In the North, where it’s easy to fall into “hibernation mode” during the colder months, Carolyn Barnes says it’s important to get out and see what your new community has to offer. Volunteer, visit local shops, or join a community group or exercise program. Other southern transplants say you can meet your new neighbors through community gardens in the growing season.
While the North isn’t as well-known for its hospitality, newcomers can make lasting friendships with a little bit of effort.
“We have met families through our kids’ schools and through work,” Allison Orr says. “We go to school potlucks and family gatherings.”
Putting Down Roots
Although there was a transition period to life in the North, the Barnes family say New England is home and they plan to stay.
“The entire region is a charming place,” Mike says. “The landscape, farms, town centers and walkability almost everywhere are really pleasant changes from where we came from.”
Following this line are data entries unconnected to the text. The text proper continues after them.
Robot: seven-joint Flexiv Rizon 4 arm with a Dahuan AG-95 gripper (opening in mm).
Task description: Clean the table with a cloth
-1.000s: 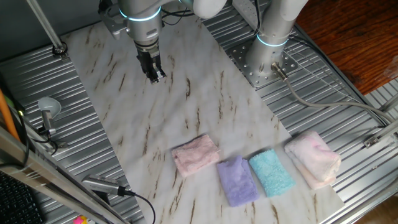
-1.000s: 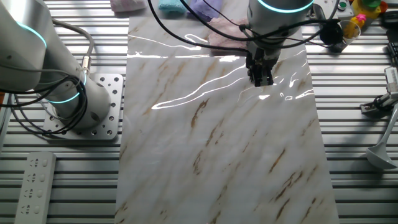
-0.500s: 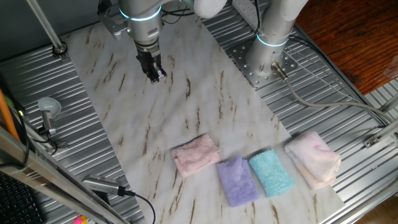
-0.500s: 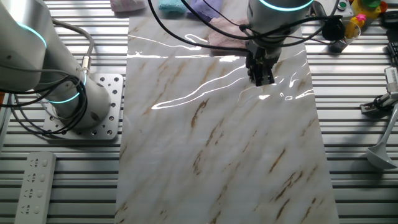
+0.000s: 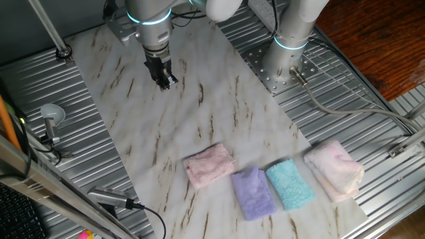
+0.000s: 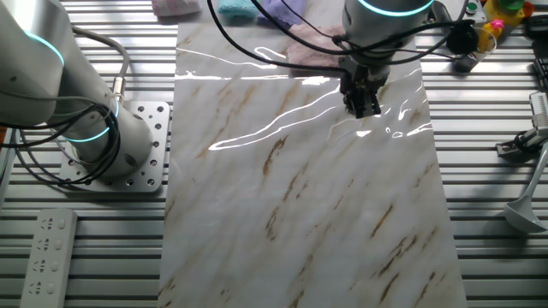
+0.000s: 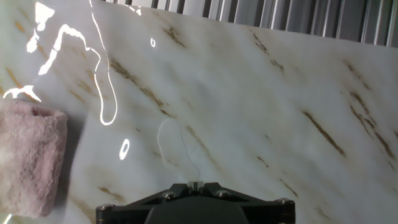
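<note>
The table [image 5: 199,113] is a white marble-look slab with brown veins. The cloth [image 5: 208,164], a small fluffy dusty-pink folded towel, lies near the slab's front edge. My gripper [image 5: 164,79] points down over the far part of the slab, well away from the cloth, with its fingers closed together and nothing in them. In the other fixed view the gripper [image 6: 363,107] hangs over the slab [image 6: 300,214], and the cloth [image 6: 312,44] is partly hidden behind the arm. In the hand view the cloth [image 7: 28,155] lies at the left edge, apart from the shut gripper [image 7: 195,185].
A purple towel [image 5: 253,192], a teal towel [image 5: 290,184] and a larger pale pink-white towel [image 5: 334,168] lie in a row beside the cloth. The arm's base [image 5: 285,63] stands on the ribbed metal to the right. A remote [image 6: 44,257] lies on the metal.
The gripper has shifted only very slightly over the slab and stays shut. The towels have not moved.
</note>
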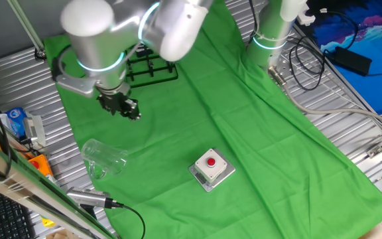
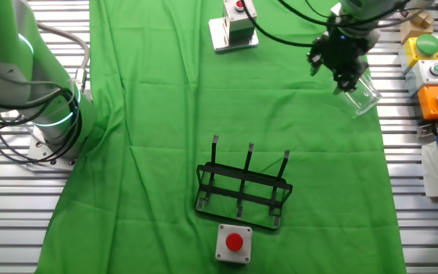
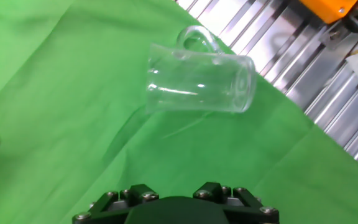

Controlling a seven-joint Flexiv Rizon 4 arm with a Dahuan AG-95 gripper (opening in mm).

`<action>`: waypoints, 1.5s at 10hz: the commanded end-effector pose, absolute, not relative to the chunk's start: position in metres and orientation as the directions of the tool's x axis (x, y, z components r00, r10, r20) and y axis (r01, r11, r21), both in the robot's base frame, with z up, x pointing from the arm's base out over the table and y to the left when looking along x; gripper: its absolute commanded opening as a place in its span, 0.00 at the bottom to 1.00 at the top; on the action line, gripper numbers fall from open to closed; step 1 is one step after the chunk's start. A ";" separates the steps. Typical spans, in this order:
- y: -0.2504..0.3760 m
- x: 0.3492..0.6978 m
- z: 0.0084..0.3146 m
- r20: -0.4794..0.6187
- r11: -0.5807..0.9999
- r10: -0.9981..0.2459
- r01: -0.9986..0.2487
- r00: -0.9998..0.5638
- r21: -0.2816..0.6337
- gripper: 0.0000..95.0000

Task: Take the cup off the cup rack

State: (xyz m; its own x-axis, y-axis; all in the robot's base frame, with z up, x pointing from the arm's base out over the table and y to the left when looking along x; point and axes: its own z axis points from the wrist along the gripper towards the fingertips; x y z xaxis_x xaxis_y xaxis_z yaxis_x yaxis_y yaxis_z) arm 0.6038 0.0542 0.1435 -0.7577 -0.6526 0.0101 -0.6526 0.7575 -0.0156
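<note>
While the cup [image 1: 103, 159] [image 2: 361, 94] [image 3: 199, 78] lies on its side on the green cloth [image 1: 244, 133] near the cloth's edge, the rack [image 2: 243, 188] [image 1: 152, 66] stands upright and bare, well apart from it. Cup handle points up in the hand view; the mouth faces the ribbed metal worktop [image 3: 291, 74]. Gripper [image 1: 126, 107] [image 2: 342, 67] hangs above the cloth, near the cup but clear of it, holding nothing. Whether the jaws are spread or closed I cannot tell; only their base shows in the hand view. A red-button box [image 2: 233, 243] sits just beside the rack; another [image 1: 211, 168] is near the cup.
</note>
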 end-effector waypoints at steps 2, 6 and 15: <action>0.059 0.624 0.141 -0.007 0.771 -0.637 -0.637 -0.771 -0.002 0.60; 0.066 0.651 0.131 -0.034 0.790 -0.612 -0.613 -0.790 0.017 0.60; 0.093 0.689 0.118 -0.056 0.845 -0.531 -0.533 -0.846 0.044 0.60</action>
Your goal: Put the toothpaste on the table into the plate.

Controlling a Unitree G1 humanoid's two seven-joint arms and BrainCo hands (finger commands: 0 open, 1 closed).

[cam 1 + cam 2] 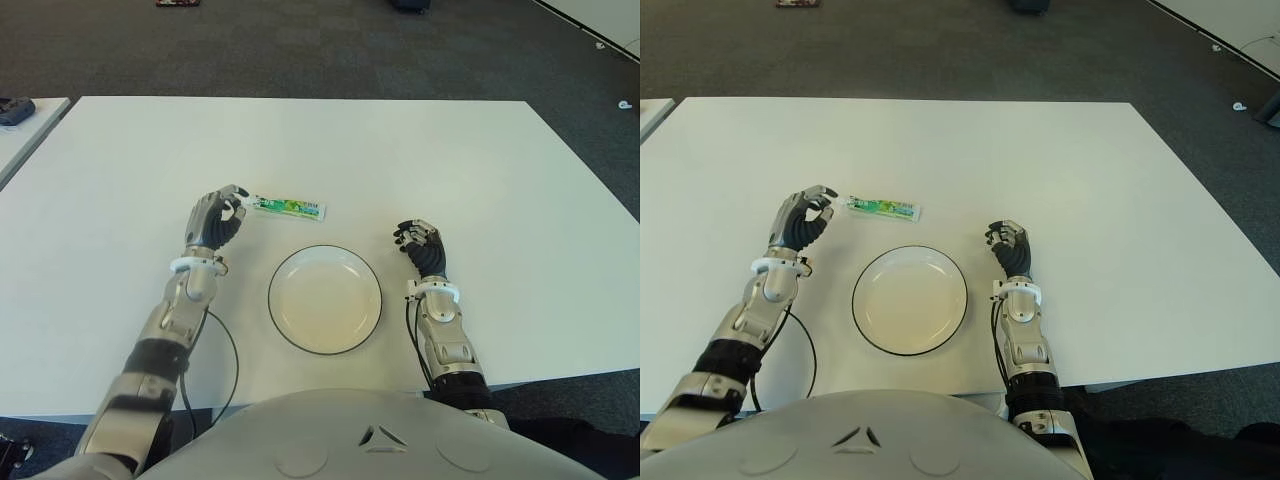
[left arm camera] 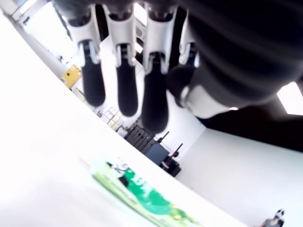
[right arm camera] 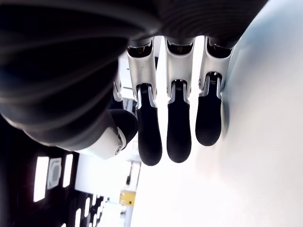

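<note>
One white table (image 1: 420,150) fills most of both eye views, and a second white table's corner (image 1: 25,125) shows at the far left in the left eye view, with a dark object (image 1: 14,109) on it. On the main table sit one round white plate (image 1: 324,299) with a dark rim and nothing in it, and one green-and-white toothpaste tube (image 1: 288,207), lying flat just beyond the plate, not in it. Two hands show: the left hand (image 1: 216,219) sits just left of the tube's cap end, the right hand (image 1: 422,246) just right of the plate. The left wrist view shows what the eye views cannot settle: its fingers (image 2: 127,90) are loosely curled above the tube (image 2: 142,196) with a clear gap, holding nothing. The right wrist view shows that hand's fingers (image 3: 179,132) loosely curled too, holding nothing.
</note>
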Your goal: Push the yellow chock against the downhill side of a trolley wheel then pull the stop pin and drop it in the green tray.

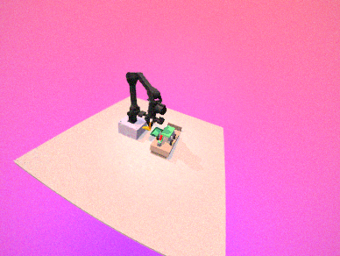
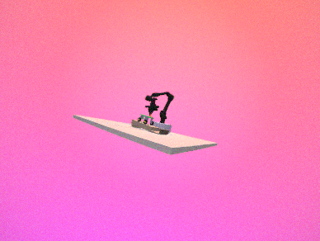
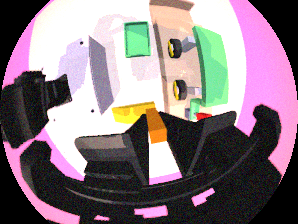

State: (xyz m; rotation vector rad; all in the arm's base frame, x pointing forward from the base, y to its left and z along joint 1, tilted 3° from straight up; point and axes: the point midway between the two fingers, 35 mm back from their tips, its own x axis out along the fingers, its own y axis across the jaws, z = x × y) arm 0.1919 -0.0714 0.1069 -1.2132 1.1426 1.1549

The Trabulsi-Orr family must move back to Austin after Allison’s position at Wesleyan ends, but they say they will miss life in New England and will return to visit.
“We love the terrain — all the trees, rock formations, coast lines of New England,” Blake says. “We like the proximity to other cities, towns and states. We take lots of weekend and day trips to places like New York City, Montreal, Rhode Island and Maine. And we love experiencing actual seasons in the North.”
“Living in New England is comfortable and quaint and fun. I love the walkability factor of Amherst and the focus on education. There are not many places left in our country that still look like they did a couple hundred years ago — history is cherished and preserved here.”